The Mesa Verde Company actually had little choice but to sell out; the times, government policy, and family and business considerations weighed heavily against its continuing. Although the average visitor who came to the park in the spring of 1977 would not have noticed the change in management, the withdrawal of the Mesa Verde Company signified the end of an era that went back to the very first days of the Mesa Verde concessions. The trend toward consolidation and corporation control, which had been going on in American business for years, had finally caught up with the park. Without question this change took the personal factor, the individual touch, out of Mesa Verde, as it had done at Yellowstone and Rocky Mountain national parks. At Rocky Mountain, the government purchased private land holdings within the park in order to remove the buildings and restore the sites to their natural state.

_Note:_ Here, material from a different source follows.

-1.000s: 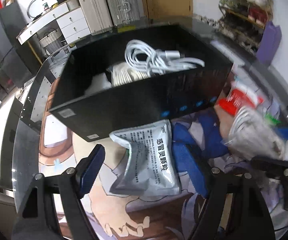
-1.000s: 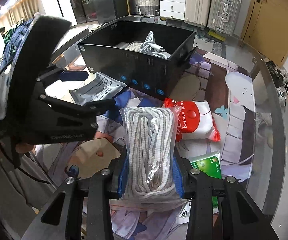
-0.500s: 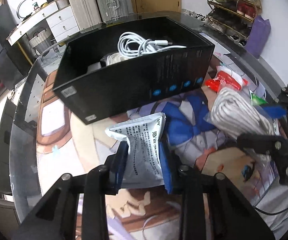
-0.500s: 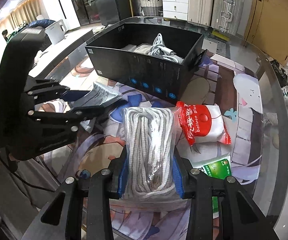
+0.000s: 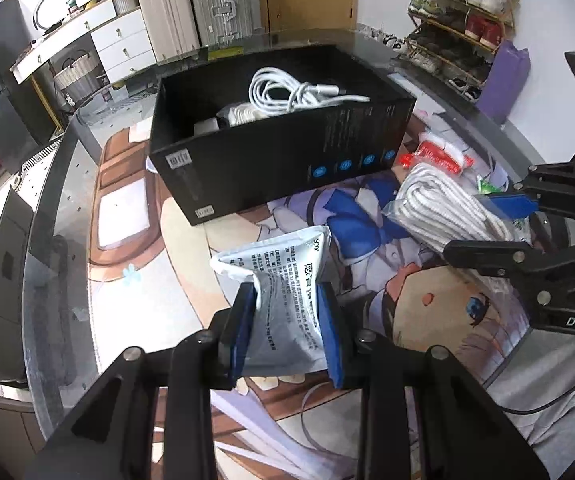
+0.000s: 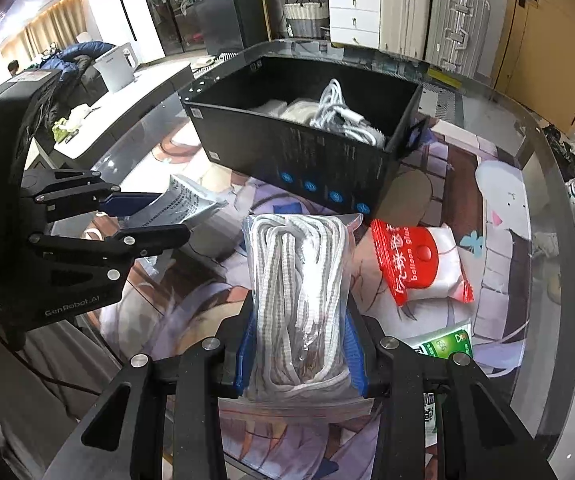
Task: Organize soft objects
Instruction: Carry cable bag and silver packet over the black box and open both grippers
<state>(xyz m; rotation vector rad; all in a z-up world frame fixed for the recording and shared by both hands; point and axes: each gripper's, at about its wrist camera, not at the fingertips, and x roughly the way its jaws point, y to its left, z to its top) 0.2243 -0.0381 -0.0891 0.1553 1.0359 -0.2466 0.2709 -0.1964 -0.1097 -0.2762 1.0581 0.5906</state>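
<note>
A: Your left gripper (image 5: 287, 334) has its blue pads pinching the pouch (image 5: 283, 280) low down, and the foil is crumpling between them. Looks light and floppy, so the free top will probably sag. It sits just in front of the box (image 5: 279, 168).

B: And the right one?

A: The right gripper (image 6: 297, 354) is squeezed on the rope bag (image 6: 297, 276) near its bottom end. The slick plastic over soft cord could slide, I'd guess, so grip around the bundle's middle. The box already holds cables (image 6: 337, 114). The red pack (image 6: 415, 264) and the green pack (image 6: 445, 340) lie beside you on the mat (image 6: 499, 204).
</note>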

One change the repeat visitor might have noticed by mid-decade was that two long-time favorite activities had disappeared. Since the days of the Wetherills and C. B. Kelly, horseback riding had been available for those tourists who wanted to examine some of the outlying ruins. It was no more. First, the horses were removed from the museum area to the Morefield Campground, where they could be ridden around a couple of trails, hardly a memorable adventure. When that contract ran out, the government ended the concession, saying quite truthfully that it was "more recreational than interpretive." The way the cancellation was handled shocked some people, including the Winklers, who had no financial interest in the horseback-riding concession. Ansel Hall had long ago sold it, realizing it took special people to run it. "It was a terrible thing. The government just zeroed in on him [Emmett Koppenhafer] and got him out. I had always heard this could happen if the government wanted to get rid of you." [9]

The ever-popular Navajo dances ended, too. The Navajos were not of the Pueblo culture, it was argued, and therefore their dancing "was not authentic" within the Anasazi tradition. So that favorite of the evening campfire, which dated back to the 1920s, also vanished. The campfire talks themselves migrated to the Morefield Campground, where a new and larger amphitheater awaited them. Finally, after more than fifty years, the annual planting of a cornfield was discontinued.

Most of these changes went unnoticed, except by old-timers. But new visitors were not reluctant to complain about procedures that irritated them. One family objected to being told that the narrow roads meant they had to leave their trailer outside the park and remove their wide-vision mirrors from the side of their car. Unwilling to tolerate such inconvenience, they left, grumbling all the while about the silly rules. Safety rules on narrow roads were made to be ignored by many, who saw them as deterrents to their fun. A father complained that the ARA Company would not redeem aluminum cans for five cents, destroying his children's impression that "ecology pays off."

Some of the old familiar complaints resurfaced, as they always seemed to do seasonally. High prices—seventy cents for a can of soda—appeared exorbitant to a Massachusetts couple. An Arizona man became irate when he found several cliff dwellings closed because of bad weather during April 1977. He complained that he had received no notice of this and had therefore paid the two-dollar entry fee without being "able to utilize the park adequately." A charge of false advertising came to park headquarters from a California man who had read a sign at the Durango train depot saying that reservations were needed to stay overnight in the park. He promptly called, only to find out that they were not; his complaint was that he was out $1.50 in phone charges. [10] American tourists are fascinating creatures; some seem never to be satisfied.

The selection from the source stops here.